### WORK INSTRUCTIONS
Your answer must be the data repeated exactly, with no pictures in it.

Records excerpted from a collection:
##############################
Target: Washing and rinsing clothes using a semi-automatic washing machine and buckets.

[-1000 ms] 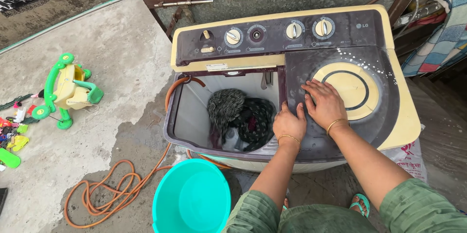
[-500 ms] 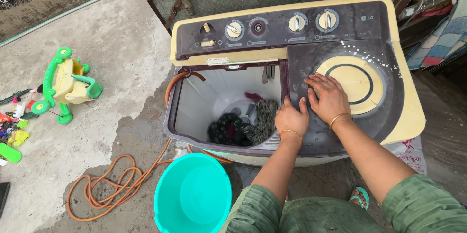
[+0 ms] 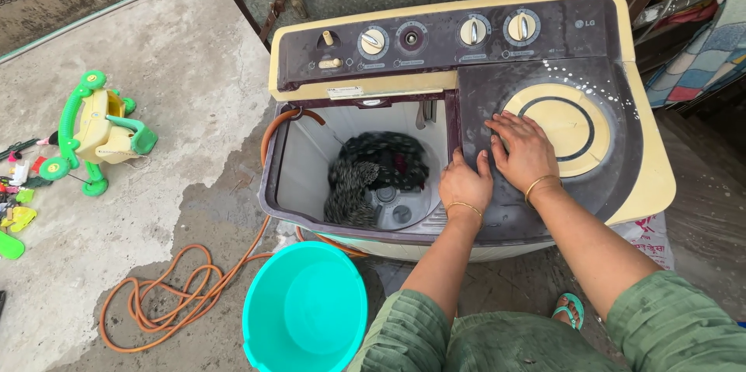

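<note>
Head view: left hand (image 3: 464, 184) laid flat, fingers loosely spread, gripping nothing, on washing machine (image 3: 544, 209) front edge beside open tub (image 3: 307, 166); right hand (image 3: 525, 150) flat, open, on dark lid (image 3: 614, 146). Dark laundry (image 3: 377, 162) inside tub.

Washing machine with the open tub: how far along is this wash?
Done: dark patterned clothes already lie in the open wash tub of the cream and maroon twin-tub washing machine, and an orange hose hooks over its rim. In hand: left hand and right hand rest flat on the shut spinner lid. Left: the turquoise plastic bucket stands empty; nothing is taken out yet.
</note>
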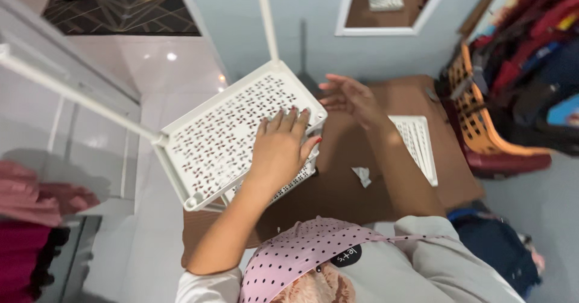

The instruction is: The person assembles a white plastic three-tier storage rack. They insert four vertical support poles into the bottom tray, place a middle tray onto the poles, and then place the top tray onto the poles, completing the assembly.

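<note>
Your left hand (280, 149) flat, fingers spread, pressing top shelf (232, 131); grips nothing. Shelf on poles (78, 98), a second shelf just beneath. Your right hand (353, 98) open, empty, hovering beside shelf corner over brown table (362, 152). One shelf (416, 146) lies loose on table, unmounted. Assembly looks partway.

small round black label (346, 256) with white lettering, on the pink dotted cloth (289, 258), bottom centre
</note>
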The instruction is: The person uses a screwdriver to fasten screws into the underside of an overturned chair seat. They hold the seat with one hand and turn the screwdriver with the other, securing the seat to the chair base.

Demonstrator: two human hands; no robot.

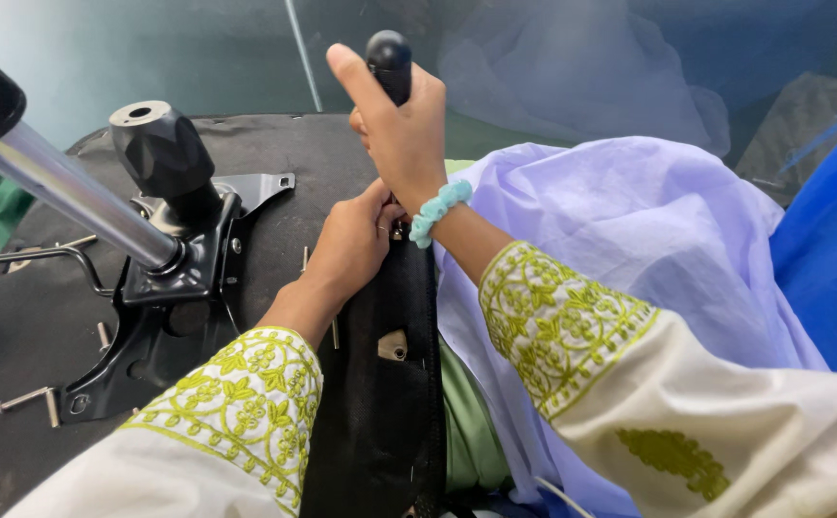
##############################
### TASK SOLUTION
Target: Washing and rinsing clothes using a semi-automatic washing machine and buckets.

[-1000 ms] 
[-500 ms] 
[+0 ms] 

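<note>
Head view: left hand (image 3: 464, 184) laid flat, fingers loosely spread, gripping nothing, on washing machine (image 3: 544, 209) front edge beside open tub (image 3: 307, 166); right hand (image 3: 525, 150) flat, open, on dark lid (image 3: 614, 146). Dark laundry (image 3: 377, 162) inside tub.

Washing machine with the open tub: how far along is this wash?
Done: dark patterned clothes already lie in the open wash tub of the cream and maroon twin-tub washing machine, and an orange hose hooks over its rim. In hand: left hand and right hand rest flat on the shut spinner lid. Left: the turquoise plastic bucket stands empty; nothing is taken out yet.
</note>
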
The instruction is: The person assembles a white plastic three-tier storage rack. They insert four vertical support poles into the bottom tray, place a middle tray onto the poles, and then place the top tray onto the poles, completing the assembly.

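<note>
Your left hand (280, 149) flat, fingers spread, pressing top shelf (232, 131); grips nothing. Shelf on poles (78, 98), a second shelf just beneath. Your right hand (353, 98) open, empty, hovering beside shelf corner over brown table (362, 152). One shelf (416, 146) lies loose on table, unmounted. Assembly looks partway.

small round black label (346, 256) with white lettering, on the pink dotted cloth (289, 258), bottom centre
</note>
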The instruction is: The person uses a screwdriver to fasten screws into the underside of an overturned chair seat. They hold the seat with one hand and turn the screwdriver with the other, securing the seat to the chair base.

Demonstrator: two human hands; no robot.

Nothing further is required for this exercise.